Give back, exactly as written, the lines from the beginning of the listing through the one that contains "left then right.".

SUPPLIED MATERIAL section start

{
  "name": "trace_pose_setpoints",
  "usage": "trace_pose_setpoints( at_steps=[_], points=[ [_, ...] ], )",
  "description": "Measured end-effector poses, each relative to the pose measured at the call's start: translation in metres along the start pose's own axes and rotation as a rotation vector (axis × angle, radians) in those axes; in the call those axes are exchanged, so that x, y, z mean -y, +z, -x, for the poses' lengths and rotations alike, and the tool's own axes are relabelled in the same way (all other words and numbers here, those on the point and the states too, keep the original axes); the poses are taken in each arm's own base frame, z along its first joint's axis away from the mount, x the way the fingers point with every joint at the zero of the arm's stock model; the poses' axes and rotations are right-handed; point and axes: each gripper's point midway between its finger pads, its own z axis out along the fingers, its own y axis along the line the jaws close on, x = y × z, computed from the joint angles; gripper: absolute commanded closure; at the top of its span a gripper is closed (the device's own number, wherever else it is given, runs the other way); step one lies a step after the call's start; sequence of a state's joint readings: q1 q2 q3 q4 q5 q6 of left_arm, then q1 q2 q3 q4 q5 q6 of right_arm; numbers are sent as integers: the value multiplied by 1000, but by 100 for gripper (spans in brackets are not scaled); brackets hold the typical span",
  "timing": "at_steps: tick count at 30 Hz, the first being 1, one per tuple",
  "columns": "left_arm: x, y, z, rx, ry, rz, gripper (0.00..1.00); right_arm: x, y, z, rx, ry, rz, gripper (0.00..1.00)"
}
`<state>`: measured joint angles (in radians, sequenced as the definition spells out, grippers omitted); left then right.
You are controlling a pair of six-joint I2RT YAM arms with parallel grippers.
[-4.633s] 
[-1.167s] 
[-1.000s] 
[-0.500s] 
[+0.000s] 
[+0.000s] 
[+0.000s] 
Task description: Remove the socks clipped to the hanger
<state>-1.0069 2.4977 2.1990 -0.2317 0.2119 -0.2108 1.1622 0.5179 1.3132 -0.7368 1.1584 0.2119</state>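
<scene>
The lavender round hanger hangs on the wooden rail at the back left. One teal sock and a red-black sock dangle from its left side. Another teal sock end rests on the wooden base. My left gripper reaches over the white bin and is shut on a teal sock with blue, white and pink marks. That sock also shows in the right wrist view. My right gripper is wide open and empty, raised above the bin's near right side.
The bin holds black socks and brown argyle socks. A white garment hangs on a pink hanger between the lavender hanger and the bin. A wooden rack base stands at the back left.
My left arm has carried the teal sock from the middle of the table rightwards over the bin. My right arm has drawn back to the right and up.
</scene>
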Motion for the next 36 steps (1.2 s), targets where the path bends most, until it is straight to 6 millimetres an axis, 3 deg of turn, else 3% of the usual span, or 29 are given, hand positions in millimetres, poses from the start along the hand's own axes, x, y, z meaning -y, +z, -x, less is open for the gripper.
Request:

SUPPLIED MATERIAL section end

RESPONSE FOR THIS EXERCISE:
{
  "name": "trace_pose_setpoints",
  "usage": "trace_pose_setpoints( at_steps=[_], points=[ [_, ...] ], )",
  "description": "Measured end-effector poses, each relative to the pose measured at the call's start: translation in metres along the start pose's own axes and rotation as a rotation vector (axis × angle, radians) in those axes; in the call those axes are exchanged, so that x, y, z mean -y, +z, -x, for the poses' lengths and rotations alike, and the tool's own axes are relabelled in the same way (all other words and numbers here, those on the point and the states too, keep the original axes); the poses are taken in each arm's own base frame, z along its first joint's axis away from the mount, x the way the fingers point with every joint at the zero of the arm's stock model; the poses' axes and rotations are right-handed; point and axes: each gripper's point midway between its finger pads, its own z axis out along the fingers, its own y axis along the line the jaws close on, x = y × z, computed from the joint angles; gripper: absolute commanded closure; at the top of its span a gripper is closed (the device's own number, wherever else it is given, runs the other way); step one lies a step after the call's start; sequence of a state's joint readings: q1 q2 q3 q4 q5 q6 of left_arm, then q1 q2 q3 q4 q5 q6 of right_arm; numbers are sent as integers: the value multiplied by 1000, but by 100 for gripper (spans in brackets are not scaled); brackets hold the typical span",
  "timing": "at_steps: tick count at 30 Hz, the first being 1, one per tuple",
  "columns": "left_arm: x, y, z, rx, ry, rz, gripper (0.00..1.00); right_arm: x, y, z, rx, ry, rz, gripper (0.00..1.00)"
}
`<state>`: measured joint angles (in radians, sequenced as the definition spells out, grippers omitted); left then right.

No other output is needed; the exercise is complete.